Now it is time for the bridesmaids and flower girl and ring bearer. When choosing this song, consider how many bridesmaids and kids you have, and how far they have to walk. It's always a good idea to have them walk slower rather than faster, so you may end up needing a song that's four minutes long or more. My personal preferences are Canon in D, if you prefer classical, or a string, vocal-less version of Christina Perri's "A Thousand Years" if you want to go more modern. As the last flower girl or ring bearer takes their spot, it is now time for me to fade out the music for your grand entrance.
As a bride, you have been thinking about this moment since you were a little girl- the moment your father gets to walk you up the aisle. As a father, I can personally tell you that I will not be able hear the music, yet alone remember what song it was, as my head will be spinning with emotions as I'm walking my baby girl towards her future husband. If I had to pick a favorite, I guess it would be Train's "Marry Me". "A Thousand Years" also works very well for this. No matter what song you chose, your friends and family will be so focused on your beauty and grace that your song selection will be nothing more than background noise. A final thought to consider for your bridal march is whether you want your entrance song faded when you and your father arrive at the alter or if he will be handing you off and sitting down before the start of the ceremony. It's a minor detail, but something that will need to be discussed and decided with your officiant.

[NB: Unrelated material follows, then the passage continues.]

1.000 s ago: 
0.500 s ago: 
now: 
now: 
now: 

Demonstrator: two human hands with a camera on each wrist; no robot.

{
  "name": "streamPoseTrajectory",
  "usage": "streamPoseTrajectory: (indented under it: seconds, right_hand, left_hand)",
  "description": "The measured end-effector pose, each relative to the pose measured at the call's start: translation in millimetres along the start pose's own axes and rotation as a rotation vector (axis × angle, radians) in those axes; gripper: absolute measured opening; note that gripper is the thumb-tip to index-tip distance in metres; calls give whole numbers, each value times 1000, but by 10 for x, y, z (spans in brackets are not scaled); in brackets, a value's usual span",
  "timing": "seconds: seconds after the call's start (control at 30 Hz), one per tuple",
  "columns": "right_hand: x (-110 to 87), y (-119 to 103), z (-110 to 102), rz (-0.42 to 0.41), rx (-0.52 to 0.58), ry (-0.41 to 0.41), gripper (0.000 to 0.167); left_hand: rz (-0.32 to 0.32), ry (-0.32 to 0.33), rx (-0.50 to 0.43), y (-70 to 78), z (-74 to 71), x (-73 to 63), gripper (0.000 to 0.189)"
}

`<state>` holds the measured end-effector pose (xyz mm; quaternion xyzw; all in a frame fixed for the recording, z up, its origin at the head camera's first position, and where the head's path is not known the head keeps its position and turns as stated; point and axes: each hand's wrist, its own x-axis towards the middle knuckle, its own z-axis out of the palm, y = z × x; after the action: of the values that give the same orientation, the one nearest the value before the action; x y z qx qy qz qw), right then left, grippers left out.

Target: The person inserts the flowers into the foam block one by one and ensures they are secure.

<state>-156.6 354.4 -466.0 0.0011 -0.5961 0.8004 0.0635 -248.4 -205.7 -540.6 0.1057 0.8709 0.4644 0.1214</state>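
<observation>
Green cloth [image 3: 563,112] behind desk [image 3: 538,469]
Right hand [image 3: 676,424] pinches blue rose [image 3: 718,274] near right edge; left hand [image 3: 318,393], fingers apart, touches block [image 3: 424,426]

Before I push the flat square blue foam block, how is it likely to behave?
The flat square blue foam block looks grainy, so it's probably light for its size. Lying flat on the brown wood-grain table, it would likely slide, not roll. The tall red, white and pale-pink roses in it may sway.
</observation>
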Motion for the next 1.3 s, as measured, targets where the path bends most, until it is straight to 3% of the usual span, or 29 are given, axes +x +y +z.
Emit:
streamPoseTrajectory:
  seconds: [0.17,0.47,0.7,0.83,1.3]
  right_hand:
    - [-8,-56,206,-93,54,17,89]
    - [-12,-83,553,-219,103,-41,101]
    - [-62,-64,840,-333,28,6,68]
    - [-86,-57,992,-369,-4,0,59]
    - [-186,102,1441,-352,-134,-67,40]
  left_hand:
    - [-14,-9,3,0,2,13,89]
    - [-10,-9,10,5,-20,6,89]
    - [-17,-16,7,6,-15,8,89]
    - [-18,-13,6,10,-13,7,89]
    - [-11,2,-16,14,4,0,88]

Now it's your officiant's time, and my microphones (hand held or lapel) will provide all the sound you need. If you have a family member or friend providing a scripture reading, we can have a separate mic available on a stand for him or her upon your request. And just when your officiant introduces you to your guests as Mr. & Mrs., that will be my cue to start up your recessional music. This song typically sends the message that the formalities are over, and now it's time to party. A Motown favorite here is Stevie Wonder's "Signed, Sealed, Delivered". A more modern selection is American Author's "Best Day of My Life" or Bruno Mars' "Marry You". If you want to go 80's old school, I recommend Hall & Oates' "You Make My Dreams Come True". While you and your bridal party get whisked away for pictures, your guests head to the cocktail hour to begin their five hours of fun.